[Records to use Boundary: Start]

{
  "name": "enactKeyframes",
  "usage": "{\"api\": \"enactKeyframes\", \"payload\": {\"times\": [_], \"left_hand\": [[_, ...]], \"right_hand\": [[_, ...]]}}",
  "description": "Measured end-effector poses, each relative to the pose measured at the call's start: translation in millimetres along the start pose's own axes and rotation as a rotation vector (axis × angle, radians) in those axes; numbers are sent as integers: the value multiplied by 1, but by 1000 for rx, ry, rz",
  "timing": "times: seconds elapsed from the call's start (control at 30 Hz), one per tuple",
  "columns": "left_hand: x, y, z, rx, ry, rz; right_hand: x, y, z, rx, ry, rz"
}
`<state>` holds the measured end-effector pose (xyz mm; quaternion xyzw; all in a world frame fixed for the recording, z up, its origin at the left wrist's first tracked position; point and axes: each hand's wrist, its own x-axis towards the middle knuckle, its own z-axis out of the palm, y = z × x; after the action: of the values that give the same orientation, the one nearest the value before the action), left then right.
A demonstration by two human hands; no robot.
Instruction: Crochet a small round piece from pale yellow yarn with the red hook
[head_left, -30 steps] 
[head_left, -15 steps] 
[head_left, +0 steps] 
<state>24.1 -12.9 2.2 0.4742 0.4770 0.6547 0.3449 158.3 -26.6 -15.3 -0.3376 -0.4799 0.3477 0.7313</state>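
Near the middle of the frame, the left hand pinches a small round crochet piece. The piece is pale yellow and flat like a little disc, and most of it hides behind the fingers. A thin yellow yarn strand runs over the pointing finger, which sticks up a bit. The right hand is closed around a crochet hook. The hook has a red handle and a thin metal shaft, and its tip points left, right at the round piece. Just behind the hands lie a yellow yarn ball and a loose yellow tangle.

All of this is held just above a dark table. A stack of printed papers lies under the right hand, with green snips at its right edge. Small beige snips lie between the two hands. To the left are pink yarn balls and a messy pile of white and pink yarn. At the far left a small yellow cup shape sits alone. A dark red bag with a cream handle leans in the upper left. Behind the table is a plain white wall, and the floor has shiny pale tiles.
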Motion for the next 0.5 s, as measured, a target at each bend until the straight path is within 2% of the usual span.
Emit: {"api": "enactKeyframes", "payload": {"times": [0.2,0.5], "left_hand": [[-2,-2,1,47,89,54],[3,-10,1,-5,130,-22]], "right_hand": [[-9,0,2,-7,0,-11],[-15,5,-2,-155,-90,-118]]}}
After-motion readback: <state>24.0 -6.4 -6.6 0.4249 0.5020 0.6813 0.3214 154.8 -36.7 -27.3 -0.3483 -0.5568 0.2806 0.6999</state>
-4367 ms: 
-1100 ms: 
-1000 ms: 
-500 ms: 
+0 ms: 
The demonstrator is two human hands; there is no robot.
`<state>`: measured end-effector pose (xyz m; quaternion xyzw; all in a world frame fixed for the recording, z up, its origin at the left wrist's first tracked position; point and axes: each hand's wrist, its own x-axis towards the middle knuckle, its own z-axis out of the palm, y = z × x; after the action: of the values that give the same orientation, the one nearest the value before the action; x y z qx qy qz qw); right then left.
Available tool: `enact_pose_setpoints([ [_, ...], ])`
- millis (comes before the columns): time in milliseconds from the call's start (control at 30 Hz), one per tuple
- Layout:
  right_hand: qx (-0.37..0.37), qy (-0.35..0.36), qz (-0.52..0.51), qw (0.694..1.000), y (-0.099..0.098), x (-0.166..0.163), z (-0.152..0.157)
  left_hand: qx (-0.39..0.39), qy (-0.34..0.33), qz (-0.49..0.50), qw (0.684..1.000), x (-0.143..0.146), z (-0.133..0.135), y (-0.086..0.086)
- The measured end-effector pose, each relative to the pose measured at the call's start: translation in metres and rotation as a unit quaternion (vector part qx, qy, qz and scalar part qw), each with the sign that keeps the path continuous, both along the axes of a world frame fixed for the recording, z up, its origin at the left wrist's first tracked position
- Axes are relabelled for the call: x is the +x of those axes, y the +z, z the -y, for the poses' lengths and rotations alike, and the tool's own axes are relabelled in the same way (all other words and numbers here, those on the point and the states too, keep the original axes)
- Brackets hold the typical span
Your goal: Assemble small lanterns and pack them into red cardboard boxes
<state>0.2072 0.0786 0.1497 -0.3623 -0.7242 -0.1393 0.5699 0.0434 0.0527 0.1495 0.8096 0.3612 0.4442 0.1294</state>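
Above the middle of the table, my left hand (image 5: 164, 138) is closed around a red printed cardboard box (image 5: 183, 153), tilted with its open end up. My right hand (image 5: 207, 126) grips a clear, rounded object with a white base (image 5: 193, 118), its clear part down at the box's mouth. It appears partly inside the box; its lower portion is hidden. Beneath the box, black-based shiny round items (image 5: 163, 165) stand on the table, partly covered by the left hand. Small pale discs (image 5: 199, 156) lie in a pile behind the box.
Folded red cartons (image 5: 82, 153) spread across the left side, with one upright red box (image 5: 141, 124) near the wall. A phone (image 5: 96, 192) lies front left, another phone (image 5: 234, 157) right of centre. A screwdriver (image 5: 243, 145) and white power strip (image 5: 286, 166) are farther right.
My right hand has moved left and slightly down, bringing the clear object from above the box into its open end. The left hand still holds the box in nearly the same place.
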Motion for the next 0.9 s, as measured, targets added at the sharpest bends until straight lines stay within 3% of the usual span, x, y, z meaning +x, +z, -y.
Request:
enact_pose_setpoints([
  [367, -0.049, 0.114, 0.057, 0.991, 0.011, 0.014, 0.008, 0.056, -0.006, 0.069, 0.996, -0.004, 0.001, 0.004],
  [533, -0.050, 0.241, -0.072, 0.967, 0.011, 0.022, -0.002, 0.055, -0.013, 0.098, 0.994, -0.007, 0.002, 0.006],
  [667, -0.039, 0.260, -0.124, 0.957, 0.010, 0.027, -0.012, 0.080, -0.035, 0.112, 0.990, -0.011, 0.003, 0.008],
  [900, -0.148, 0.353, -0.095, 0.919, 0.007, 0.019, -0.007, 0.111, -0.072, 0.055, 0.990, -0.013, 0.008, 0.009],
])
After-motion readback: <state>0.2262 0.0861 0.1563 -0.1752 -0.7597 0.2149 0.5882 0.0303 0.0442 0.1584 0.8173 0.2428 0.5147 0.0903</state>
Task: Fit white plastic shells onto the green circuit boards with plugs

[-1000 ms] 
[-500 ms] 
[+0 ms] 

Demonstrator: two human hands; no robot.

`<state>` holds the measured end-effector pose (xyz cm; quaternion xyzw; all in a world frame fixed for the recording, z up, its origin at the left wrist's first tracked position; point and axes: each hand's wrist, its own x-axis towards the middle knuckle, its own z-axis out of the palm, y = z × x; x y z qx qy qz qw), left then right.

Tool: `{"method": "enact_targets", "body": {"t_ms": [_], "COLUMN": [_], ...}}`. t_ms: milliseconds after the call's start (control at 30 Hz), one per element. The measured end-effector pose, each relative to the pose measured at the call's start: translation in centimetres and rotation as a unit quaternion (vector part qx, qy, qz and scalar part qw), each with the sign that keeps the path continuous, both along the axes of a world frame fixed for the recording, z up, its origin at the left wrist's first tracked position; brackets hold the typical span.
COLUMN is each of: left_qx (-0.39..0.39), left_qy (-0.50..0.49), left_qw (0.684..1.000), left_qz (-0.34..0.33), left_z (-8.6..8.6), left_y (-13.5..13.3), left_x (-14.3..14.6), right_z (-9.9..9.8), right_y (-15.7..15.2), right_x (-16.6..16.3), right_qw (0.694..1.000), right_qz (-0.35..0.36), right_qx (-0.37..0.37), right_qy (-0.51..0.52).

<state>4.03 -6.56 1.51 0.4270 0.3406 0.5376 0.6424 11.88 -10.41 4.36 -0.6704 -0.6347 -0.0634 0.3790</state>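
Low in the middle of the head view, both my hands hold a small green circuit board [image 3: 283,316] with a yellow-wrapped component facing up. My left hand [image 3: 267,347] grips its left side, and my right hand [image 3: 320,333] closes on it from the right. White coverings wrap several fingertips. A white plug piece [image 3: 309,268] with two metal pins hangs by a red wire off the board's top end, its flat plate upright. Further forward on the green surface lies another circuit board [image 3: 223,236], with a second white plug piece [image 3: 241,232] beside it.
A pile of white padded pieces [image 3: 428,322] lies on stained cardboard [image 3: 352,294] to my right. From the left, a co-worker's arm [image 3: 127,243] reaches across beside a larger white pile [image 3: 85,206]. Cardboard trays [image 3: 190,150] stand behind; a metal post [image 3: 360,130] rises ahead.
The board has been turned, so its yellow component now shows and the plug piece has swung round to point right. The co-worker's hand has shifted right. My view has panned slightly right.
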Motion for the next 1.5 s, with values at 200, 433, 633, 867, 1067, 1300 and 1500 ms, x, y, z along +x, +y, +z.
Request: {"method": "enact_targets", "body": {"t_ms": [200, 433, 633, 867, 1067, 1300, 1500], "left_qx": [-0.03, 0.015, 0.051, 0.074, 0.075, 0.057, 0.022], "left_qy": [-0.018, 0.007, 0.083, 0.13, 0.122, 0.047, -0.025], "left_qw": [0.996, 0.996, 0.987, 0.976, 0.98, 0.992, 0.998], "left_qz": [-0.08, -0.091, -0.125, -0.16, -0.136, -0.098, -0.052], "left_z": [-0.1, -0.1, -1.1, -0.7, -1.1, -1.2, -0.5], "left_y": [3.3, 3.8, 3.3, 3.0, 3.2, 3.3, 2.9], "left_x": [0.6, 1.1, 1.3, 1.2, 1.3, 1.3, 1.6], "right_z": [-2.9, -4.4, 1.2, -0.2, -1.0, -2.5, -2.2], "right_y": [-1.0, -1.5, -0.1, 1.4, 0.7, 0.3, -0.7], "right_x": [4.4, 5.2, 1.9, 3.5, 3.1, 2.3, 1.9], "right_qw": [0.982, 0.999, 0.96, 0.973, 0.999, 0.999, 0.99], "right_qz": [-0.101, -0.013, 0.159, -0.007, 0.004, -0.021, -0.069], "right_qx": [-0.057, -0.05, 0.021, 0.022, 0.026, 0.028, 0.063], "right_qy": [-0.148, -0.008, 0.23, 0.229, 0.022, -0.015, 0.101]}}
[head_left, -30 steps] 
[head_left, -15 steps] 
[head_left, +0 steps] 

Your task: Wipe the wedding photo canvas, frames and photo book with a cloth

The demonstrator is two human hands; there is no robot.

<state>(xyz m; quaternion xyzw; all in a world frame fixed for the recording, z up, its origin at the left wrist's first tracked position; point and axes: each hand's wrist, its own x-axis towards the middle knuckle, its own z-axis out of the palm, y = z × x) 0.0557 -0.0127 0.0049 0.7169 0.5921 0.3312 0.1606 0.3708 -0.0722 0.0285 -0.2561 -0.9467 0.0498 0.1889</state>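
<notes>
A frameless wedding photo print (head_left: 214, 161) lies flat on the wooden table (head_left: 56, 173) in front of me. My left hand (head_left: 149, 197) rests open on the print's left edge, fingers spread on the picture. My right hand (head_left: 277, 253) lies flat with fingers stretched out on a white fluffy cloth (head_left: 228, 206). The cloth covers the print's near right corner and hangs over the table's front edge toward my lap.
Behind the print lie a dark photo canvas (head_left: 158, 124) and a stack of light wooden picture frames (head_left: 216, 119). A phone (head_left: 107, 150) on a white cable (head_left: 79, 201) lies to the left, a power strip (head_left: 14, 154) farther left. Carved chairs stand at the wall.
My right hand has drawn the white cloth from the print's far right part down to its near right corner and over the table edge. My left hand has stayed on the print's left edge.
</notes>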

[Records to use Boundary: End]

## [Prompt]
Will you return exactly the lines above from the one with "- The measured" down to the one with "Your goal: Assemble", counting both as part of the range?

## [Completed exercise]
- The measured end-effector pose, each relative to the pose measured at the call's start: translation in metres and rotation as a unit quaternion (vector part qx, qy, qz and scalar part qw), each with the sign that keeps the path continuous, both along the axes of a world frame fixed for the recording, z up, its origin at the left wrist's first tracked position
- Axes are relabelled for the call: x is the +x of those axes, y the +z, z the -y, for the poses' lengths and rotations alike, and the tool's own axes are relabelled in the same way (all other words and numbers here, those on the point and the states too, keep the original axes)
- Brackets hold the typical span
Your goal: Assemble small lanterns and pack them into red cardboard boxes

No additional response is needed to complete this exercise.